By Liane McAllister
Young Audiences Inc.’s New York Times Ad. November 1984
Young Audiences is the compelling story of an exciting evolution that began with the impassioned dream of three women — Mrs. Edgar Leventritt and Mrs. Lionello Perera of New York City and Mrs. Nina Perera Collier of Baltimore – each determined to share her love of music and learning with school-age children. Over 60 rich and productive years, Young Audiences, Inc. (YA) has become America’s leading national arts-in-education organization, now boasting 30 affiliates that present 88,000 arts-in-education programs and professional development services to over 8,000 schools and community sites across the country. Each year, Young Audiences reaches more than six million students and families.
Baltimore, 1950: Where It All Began
At her Baltimore home, Mrs. Nina Perera Collier regularly received well-known musicians, including Sir Yehudi Menuhin, who played to the absolute delight of her children and friends. Inspired by their enthusiastic responses, she arranged for the South American pianist Raul Spivak to give a concert at a local Baltimore public school. Immediately after his concert, the schoolchildren were so engaged by the music that they begged for more programs. Quick to respond, Mrs. Collier arranged for 20 more concerts in the Baltimore elementary schools and her initiative in 1950 is cited as the official founding of Young Audiences of Maryland, based in Baltimore. Thus it was that Mrs. Collier’s wonderful idea started an eventual cross-country movement that has introduced three generations of children to the arts.
The New York Connection
Excited about the possibilities of bringing the best classical musicians to schoolchildren, Mrs. Collier contacted her close friends and family in New York: her mother Mrs. Lionello Perera and friend Mrs. Edgar Leventritt, a passionate music patron of many famous classical musicians who played regularly in her Park Avenue apartment. Mrs. Leventritt and Mrs. Perera decided to begin a similar program to introduce public schoolchildren in New York to classical music. Their goal, as stated in a 1952 brochure was “to promote, on a national scale, school concerts of the highest quality. The organization is founded on the conviction that the child is sensitive to the dedicated artist; that he responds to beauty and the best in his cultural heritage. The young listener brought into contact with the truly creative artist, will be inspired, his vision will be widened, his life enriched. In this way, future audiences for good music will be built.”
At first, Mrs. Leventritt ran the fledgling program out her apartment and kept files in one of her closets. To help her cause, she enlisted some of her good friends, who were equally knowledgeable and passionate about music. Together they handpicked all the musicians and selected the repertoire for the in-school music programs. The group included Beatrice A. Duggan, Anna Lou De Havenon and Edna Phillips. “These were the first great ladies of Young Audiences’’, says renowned clarinetist and longtime board member Richard Stoltzman. He added, “they believed that if great musicians could play in Carnegie Hall, why couldn’t they play at PS 61. These early program meetings held at Mrs. Leventritt’s home were so energized and dynamic. These ladies knew they could and did get things done!”
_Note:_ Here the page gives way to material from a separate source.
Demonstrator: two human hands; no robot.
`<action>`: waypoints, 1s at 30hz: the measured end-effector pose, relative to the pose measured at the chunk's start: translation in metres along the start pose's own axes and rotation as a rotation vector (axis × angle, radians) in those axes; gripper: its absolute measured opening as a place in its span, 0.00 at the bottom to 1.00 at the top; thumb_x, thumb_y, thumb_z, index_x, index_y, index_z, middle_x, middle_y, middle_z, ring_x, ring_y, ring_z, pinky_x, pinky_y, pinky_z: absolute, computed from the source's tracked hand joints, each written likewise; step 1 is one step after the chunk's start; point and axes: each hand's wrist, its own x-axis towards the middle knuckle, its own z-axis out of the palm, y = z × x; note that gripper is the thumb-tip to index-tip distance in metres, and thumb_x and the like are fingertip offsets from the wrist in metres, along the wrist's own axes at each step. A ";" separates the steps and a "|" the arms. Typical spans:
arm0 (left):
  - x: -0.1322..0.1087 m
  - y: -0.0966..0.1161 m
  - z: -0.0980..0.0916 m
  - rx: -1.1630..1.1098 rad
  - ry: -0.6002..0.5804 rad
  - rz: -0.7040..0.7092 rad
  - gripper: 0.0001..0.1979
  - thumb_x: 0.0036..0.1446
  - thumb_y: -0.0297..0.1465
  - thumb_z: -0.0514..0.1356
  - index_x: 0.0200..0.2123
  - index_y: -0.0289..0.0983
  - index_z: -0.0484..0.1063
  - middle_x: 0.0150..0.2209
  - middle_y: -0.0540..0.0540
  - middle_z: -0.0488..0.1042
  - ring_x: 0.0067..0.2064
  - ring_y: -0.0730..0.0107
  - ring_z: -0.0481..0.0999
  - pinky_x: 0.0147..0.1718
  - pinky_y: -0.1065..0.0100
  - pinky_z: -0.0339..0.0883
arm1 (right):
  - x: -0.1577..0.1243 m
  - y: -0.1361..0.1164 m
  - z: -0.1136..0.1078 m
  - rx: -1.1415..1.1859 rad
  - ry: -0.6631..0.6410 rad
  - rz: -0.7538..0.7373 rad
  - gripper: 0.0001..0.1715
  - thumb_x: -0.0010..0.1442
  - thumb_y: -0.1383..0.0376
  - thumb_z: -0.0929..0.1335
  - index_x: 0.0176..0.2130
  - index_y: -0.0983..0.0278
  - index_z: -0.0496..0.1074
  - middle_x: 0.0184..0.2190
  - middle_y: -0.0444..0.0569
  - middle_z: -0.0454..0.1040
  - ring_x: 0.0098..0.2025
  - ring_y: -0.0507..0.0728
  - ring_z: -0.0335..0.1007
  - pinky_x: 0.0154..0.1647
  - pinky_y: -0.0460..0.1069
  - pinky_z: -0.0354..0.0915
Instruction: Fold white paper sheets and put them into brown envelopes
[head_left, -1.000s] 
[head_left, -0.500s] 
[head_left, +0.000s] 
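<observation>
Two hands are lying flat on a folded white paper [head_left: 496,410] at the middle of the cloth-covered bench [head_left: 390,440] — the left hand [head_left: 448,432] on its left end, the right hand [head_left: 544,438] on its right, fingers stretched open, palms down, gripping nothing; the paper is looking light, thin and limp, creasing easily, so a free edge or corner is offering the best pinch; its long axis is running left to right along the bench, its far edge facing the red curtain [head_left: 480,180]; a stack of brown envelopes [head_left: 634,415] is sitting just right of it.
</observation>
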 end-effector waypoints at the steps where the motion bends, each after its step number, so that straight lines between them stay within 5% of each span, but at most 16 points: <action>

During 1952–53, YA’s first season as a national organization, 200 concerts were presented by 27 artists in ensembles and solo appearances. These programs took place in New York City, Baltimore, Connecticut, Boston, Philadelphia, Wilmington, Tennessee, Louisville, Indianapolis, Cleveland, Cincinnati, Milwaukee and Colorado.
In 1952, Young Audiences was incorporated, and the founding board included: Rosalie J. Leventritt, chairman; Carolyn A. Perera, vice chairman; Rudolf Serkin, vice chairman; Nina P. Collier, secretary; and T. Roland Berner, treasurer.
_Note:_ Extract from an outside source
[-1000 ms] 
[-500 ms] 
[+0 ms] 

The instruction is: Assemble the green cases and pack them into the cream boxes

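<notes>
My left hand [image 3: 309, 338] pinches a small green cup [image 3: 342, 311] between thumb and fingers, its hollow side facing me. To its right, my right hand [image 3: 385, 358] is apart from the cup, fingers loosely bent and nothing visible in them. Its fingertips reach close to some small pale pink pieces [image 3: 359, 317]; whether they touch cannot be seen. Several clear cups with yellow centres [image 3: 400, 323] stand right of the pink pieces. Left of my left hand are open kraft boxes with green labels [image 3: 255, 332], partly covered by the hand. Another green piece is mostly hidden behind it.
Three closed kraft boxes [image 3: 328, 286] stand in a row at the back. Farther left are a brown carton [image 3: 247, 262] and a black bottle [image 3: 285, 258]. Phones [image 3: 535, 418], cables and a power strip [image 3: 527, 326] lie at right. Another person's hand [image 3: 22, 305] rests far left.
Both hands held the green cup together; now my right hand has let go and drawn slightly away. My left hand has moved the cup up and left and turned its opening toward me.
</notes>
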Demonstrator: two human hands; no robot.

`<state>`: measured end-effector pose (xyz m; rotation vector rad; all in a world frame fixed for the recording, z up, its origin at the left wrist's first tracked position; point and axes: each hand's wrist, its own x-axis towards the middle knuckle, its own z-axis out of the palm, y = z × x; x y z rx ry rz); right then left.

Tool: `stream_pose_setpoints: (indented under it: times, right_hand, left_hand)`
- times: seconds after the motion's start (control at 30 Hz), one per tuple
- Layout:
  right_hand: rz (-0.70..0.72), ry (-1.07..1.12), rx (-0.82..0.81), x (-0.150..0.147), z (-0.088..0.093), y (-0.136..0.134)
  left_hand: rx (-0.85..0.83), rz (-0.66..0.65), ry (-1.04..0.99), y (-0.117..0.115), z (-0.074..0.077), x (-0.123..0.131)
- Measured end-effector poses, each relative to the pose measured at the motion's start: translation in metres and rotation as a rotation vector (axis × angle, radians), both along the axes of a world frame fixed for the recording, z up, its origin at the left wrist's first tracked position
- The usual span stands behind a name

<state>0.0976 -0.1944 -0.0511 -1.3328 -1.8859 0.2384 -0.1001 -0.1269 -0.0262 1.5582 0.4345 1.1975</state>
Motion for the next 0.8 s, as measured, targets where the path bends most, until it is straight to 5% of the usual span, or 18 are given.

The founders also established YA’s first Music Advisory Committee composed of seventeen world renowned musicians, including, to name but a few: Mieczylaw Horszowski, Eugene Estomin, Yehudi Menuhin, Isaac Stern and George Szell.
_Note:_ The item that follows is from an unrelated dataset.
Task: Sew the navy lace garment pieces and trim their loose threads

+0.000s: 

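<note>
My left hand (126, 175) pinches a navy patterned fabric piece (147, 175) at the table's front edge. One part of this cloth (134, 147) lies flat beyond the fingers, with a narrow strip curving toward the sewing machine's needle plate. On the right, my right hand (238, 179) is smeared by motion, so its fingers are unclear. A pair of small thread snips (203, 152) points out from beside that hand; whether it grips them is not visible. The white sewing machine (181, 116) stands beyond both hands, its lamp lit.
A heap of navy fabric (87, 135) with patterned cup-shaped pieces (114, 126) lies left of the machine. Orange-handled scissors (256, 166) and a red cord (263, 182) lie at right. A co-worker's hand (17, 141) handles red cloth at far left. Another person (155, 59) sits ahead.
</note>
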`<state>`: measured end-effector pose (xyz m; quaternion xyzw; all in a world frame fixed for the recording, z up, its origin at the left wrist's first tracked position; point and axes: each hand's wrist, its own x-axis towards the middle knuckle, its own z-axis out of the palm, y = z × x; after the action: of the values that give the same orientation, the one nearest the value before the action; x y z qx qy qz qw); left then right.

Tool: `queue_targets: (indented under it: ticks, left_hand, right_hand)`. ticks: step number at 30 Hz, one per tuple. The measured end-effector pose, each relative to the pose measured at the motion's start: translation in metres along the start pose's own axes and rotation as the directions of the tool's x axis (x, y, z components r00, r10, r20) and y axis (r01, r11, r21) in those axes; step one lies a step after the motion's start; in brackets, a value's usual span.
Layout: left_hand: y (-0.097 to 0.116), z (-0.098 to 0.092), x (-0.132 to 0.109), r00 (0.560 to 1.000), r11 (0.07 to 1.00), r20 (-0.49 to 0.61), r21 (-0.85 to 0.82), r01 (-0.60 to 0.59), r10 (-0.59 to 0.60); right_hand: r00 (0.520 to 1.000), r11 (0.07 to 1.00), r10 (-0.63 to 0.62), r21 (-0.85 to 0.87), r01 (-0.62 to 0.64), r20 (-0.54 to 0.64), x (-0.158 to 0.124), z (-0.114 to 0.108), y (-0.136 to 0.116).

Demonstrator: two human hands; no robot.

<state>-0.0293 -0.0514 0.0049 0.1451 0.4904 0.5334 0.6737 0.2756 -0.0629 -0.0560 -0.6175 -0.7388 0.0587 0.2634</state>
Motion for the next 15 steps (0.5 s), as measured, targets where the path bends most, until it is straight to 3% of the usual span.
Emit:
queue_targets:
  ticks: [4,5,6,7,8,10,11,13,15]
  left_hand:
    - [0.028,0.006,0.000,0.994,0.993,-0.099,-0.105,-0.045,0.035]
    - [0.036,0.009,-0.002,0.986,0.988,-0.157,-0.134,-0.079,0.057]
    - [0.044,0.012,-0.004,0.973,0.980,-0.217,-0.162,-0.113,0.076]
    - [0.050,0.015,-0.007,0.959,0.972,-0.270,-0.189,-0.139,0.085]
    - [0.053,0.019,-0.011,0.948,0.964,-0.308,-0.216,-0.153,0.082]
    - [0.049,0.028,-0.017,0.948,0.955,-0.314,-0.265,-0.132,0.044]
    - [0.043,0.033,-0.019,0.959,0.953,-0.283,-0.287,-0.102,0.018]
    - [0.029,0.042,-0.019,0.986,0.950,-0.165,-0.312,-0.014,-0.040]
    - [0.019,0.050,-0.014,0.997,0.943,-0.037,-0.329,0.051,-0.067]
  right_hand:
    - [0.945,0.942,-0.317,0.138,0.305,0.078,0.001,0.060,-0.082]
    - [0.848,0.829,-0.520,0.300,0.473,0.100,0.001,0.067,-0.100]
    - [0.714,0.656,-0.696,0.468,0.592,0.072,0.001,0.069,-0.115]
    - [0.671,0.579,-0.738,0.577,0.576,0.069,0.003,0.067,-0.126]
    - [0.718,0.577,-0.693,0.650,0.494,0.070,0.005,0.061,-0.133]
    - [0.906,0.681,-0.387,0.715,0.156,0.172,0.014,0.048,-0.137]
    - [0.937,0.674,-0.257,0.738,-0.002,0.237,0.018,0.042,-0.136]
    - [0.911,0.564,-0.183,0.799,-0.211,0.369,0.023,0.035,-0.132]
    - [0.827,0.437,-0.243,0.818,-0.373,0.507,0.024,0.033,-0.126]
To help her administer the new organization and answer requests for assistance and leadership from communities across the country, Mrs. Leventritt hired Carol Morse as her executive secretary. Carol’s role quickly expanded to include programmatic and fund raising duties and she became the organization’s first Executive Director. Remarkably, YA has had just five national executive directors in sixty years: Carol Morse (1952-69), Gerry E. Martin (1969-78), Warren H. Yost (1978-89), Richard Bell (1989-2010) and David A. Dik (2010 to the present day).